Michelin alone offers more than 250 SKUs for motorcycles and scooters, she noted. And in terms of equipment, a dealer should expect to invest in motorcycle-specific lifts, workstands, tire levers and other small hand tools.

“Everything in this market is different from the passenger/LT markets,” Graham said. “At your average tire dealership, salespeople and technicians specifically speak the automotive language – they’re familiar with the equipment needed to work on various automobiles and tires. When you get into the two-wheel world, you have technicians and salespeople just the same, but it’s all different. There are different products, equipment, methods, systems, etc., and each employee in a dealership would need to be up to speed on the motorcycle side in order to be successful.”

“When looking for advice on tire selection, these riders expect a dealer who ‘walks the walk and talks the talk,’ so it’s imperative to have staff who have a high level of motorcycle tire product knowledge, preferably with first-hand riding experience,” Johnson said.

For example, removing and installing motorcycle wheels is entirely different from passenger cars, and air wrenches don’t provide significant time savings. “Also, technicians need to be aware that a motorcycle’s brake disks are usually attached to the wheels, necessitating appropriate precautions,” she said. “Incorrect installation can sometimes cause damage to another part of the motorcycle, which will be the responsibility of the dealer performing the installation. Installers should also familiarize themselves with correct methods for setting chain tension when installing rear wheels. It is very important that the tire fitters are properly trained.”
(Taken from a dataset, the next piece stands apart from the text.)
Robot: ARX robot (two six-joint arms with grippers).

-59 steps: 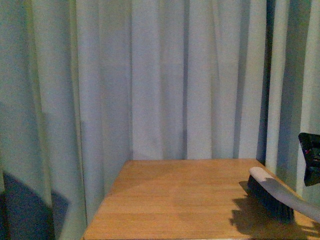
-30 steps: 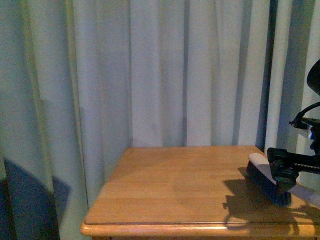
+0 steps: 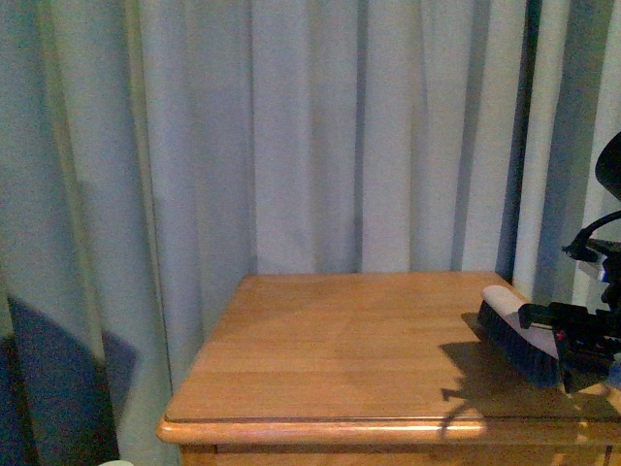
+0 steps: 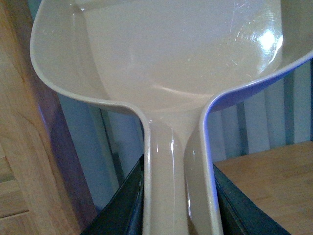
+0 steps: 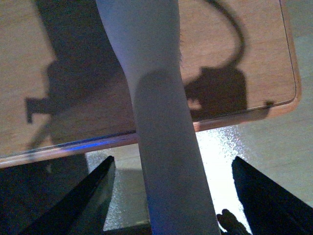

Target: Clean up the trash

The clientele in this market segment differs, as well. Whereas many car, truck and SUV drivers look at their vehicles solely as required transportation, the majority of motorcycle consumers are enthusiasts, and driving is their hobby.

“In our industry, we’re not dealing just with transportation, we’re dealing with recreation,” Graham said. “Money is not as big of an issue as it can be on the automotive side, where people have to drive their car so many miles to work each day whether they want to or not – and most of them want to do it in the least expensive way they can.”
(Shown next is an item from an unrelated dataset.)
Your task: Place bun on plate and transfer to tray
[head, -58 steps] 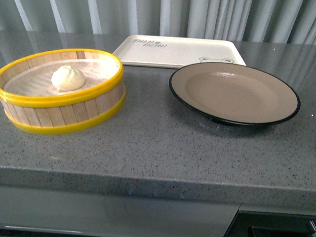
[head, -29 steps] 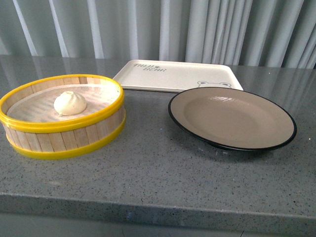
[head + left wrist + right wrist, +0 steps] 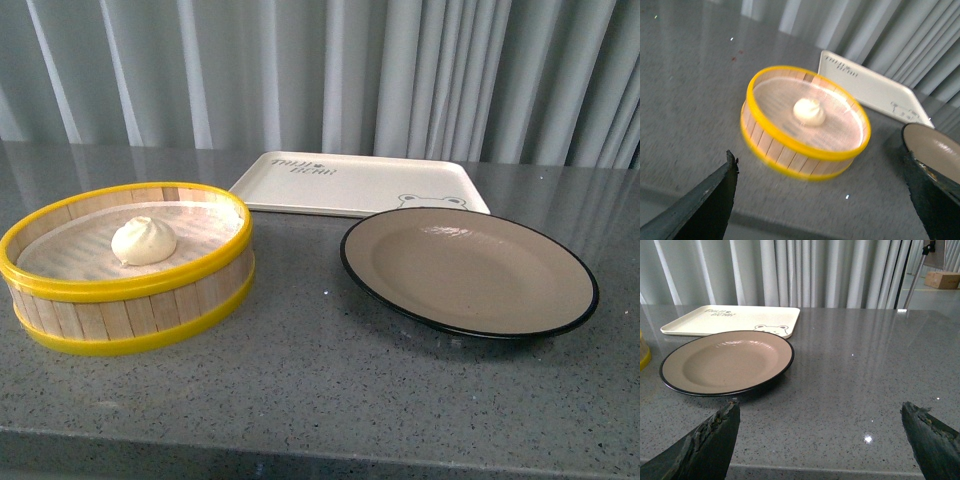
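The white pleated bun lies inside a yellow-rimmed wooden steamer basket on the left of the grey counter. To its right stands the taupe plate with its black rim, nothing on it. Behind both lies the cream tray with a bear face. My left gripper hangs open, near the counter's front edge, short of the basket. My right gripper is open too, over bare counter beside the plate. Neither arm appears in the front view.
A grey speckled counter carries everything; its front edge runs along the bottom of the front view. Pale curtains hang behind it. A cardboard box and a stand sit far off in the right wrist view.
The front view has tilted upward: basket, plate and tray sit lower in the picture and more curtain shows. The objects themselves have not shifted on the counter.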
He mentioned many motorcycle consumers are Baby Boomers, who are at a later point in their lives that offers financial stability. “They seem to be less affected by the current economic downturn and unemployment rates. We don’t anticipate a lifestyle change for them – they have motorcycles that are probably already paid for, and they’ll be out riding them.

“It’s all disposable dollars,” Graham continued. “A lot of these motorcycles are $10,000 to $20,000 – that’s an expensive weekend toy. But there are people out there who have $20,000 toys.”

An added benefit of the enthusiast nature of these consumers is that tiremakers like Bridgestone, Michelin and Pirelli don’t have to constantly remind them to follow important safety measures like proper tire inflation.

“Because it’s recreational and people are spending money on their motorcycle by choice, not because they have to, they are more aware of tire safety,” Graham said. “There are some very knowledgeabe people out there because this is their passion – they read all the magazines and they check all the Web sites to keep up on all this stuff.”

While each of these manufacturers expect modest growth in the motorcycle and scooter segments in 2009, the market is clearly not without its challenges. Tire dealers who are most likely to suceed in this segment will have to invest the required amount of time, knowledge, and money for a large inventory and all-new equipment. A highly trained sales and service staff is the first step, but keep in mind that you would be competing for loyal customers against motorcycle dealers who have been offering everything these enthusiasts need in one place for quite some time.